J’ai travaillé en remplacement dans un EHPAD en tant que serveuse cet été, ce fut une expérience difficile mais très enrichissante.
C’est un établissement haut de gamme avec des espaces communs décorés avec goût situé en plein centre-ville. J’y ai croisé des familles qui visitaient cette maison de retraite médicalisée pour leur parent en perte d’autonomie. Quels sont les critères sur lesquels se baser pour sélectionner ce type de résidence pour personnes âgées dépendantes ? L’aspect extérieur ? La taille des chambres ? La localisation ? Le prix ? Les menus ? Est-ce suffisant pour se faire une idée précise du lieu où vous finirez vos jours ?
Pourquoi aller en maison de retraite médicalisée ?
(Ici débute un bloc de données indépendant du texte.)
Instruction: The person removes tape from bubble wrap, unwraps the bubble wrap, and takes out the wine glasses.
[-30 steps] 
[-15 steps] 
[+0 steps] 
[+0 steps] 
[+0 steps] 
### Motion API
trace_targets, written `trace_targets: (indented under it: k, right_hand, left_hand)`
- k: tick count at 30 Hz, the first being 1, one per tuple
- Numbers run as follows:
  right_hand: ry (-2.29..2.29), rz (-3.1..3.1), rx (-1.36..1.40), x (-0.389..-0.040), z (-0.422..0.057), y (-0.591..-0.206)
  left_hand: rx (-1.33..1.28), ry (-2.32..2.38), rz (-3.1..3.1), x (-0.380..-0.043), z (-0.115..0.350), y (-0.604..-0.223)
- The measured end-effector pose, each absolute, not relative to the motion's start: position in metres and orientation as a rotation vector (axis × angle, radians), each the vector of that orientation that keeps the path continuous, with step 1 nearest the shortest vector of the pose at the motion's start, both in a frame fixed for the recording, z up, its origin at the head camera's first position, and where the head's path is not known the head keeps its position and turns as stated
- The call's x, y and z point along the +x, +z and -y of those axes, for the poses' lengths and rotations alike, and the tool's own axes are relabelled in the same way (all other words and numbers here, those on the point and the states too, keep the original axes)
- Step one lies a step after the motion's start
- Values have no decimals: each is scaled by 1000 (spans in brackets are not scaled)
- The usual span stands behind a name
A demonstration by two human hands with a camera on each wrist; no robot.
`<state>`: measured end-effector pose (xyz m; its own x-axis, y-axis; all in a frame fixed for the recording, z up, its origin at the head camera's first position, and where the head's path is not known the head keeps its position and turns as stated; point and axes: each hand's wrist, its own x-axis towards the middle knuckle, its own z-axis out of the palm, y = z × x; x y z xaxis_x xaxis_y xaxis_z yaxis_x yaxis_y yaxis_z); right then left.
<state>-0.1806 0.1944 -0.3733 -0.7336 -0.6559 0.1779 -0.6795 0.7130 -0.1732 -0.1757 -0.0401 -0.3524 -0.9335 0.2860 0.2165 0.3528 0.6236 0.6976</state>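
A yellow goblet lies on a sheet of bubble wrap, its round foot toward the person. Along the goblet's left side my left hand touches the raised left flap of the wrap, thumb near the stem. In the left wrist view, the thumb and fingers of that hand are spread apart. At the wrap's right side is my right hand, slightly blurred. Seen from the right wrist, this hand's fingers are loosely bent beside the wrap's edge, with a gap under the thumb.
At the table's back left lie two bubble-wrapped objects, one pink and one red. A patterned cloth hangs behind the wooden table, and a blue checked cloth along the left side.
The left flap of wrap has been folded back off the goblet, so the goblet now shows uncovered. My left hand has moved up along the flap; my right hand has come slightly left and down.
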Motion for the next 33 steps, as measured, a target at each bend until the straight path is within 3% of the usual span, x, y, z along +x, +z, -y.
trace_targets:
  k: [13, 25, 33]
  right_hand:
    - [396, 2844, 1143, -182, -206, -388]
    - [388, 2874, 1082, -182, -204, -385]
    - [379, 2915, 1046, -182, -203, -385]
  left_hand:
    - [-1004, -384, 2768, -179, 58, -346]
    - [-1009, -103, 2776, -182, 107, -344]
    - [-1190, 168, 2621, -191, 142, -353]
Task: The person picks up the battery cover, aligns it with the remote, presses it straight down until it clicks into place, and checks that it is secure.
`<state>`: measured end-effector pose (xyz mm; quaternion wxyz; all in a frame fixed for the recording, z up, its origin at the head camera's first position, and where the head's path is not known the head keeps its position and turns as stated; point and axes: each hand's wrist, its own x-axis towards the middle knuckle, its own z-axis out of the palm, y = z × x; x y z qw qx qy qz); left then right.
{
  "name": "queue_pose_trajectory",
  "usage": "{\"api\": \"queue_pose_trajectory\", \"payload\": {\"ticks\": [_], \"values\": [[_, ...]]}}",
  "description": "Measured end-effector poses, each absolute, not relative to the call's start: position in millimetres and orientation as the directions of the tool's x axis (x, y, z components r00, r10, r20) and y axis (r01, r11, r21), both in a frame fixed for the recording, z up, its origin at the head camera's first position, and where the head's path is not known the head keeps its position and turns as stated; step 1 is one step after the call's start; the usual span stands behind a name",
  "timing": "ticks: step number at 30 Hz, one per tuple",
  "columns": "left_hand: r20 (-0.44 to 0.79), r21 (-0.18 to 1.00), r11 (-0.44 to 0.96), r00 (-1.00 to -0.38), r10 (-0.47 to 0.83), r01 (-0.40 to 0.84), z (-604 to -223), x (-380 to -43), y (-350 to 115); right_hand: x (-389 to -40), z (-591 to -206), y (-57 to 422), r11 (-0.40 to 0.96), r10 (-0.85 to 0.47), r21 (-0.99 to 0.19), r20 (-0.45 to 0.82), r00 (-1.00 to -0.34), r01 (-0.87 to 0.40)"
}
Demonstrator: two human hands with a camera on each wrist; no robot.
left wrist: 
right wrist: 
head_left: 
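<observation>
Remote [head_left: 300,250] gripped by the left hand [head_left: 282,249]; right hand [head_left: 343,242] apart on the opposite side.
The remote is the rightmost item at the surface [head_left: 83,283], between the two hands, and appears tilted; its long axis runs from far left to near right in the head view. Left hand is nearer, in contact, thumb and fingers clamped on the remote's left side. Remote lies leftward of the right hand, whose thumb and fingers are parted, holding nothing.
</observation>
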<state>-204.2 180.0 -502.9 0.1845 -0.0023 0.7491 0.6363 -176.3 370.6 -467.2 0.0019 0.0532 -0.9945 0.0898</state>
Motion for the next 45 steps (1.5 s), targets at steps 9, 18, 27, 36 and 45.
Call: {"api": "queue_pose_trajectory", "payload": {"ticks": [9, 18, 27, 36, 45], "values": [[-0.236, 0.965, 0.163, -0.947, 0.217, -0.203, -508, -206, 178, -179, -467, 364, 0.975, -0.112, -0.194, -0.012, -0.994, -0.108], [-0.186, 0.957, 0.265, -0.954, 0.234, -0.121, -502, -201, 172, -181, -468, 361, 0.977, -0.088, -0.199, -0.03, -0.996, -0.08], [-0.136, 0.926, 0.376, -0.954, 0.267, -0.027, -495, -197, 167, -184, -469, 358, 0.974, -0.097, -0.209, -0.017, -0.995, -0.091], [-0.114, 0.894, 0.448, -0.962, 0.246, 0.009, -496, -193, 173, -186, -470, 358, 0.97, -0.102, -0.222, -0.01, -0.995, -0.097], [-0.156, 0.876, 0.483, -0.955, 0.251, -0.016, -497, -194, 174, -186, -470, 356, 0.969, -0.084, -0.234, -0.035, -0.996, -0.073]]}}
Il est rare de quitter sa maison ou son appartement de sa propre initiative pour s’installer dans un EHPAD sachant que cela sera son dernier lieu de vie. En effet, 90% des Français veulent vieillir chez eux selon le baromètre 2017 de la DREES… 66 % ne veulent pas s’installer dans un établissement médicalisé. Cette étude a été réalisée bien avant la pandémie de Covid-19 et le confinement généralisé des personnes âgées, que seraient les résultats d'un tel sondage aujourd'hui ?
J’ai travaillé 1 mois ½ en EHPAD et personnellement je n’ai aucune envie d’y finir mes jours. Contrairement à une résidence services ou une simple maison de retraite, un EHPAD est un établissement spécialisé pour accueillir des personnes dépendantes.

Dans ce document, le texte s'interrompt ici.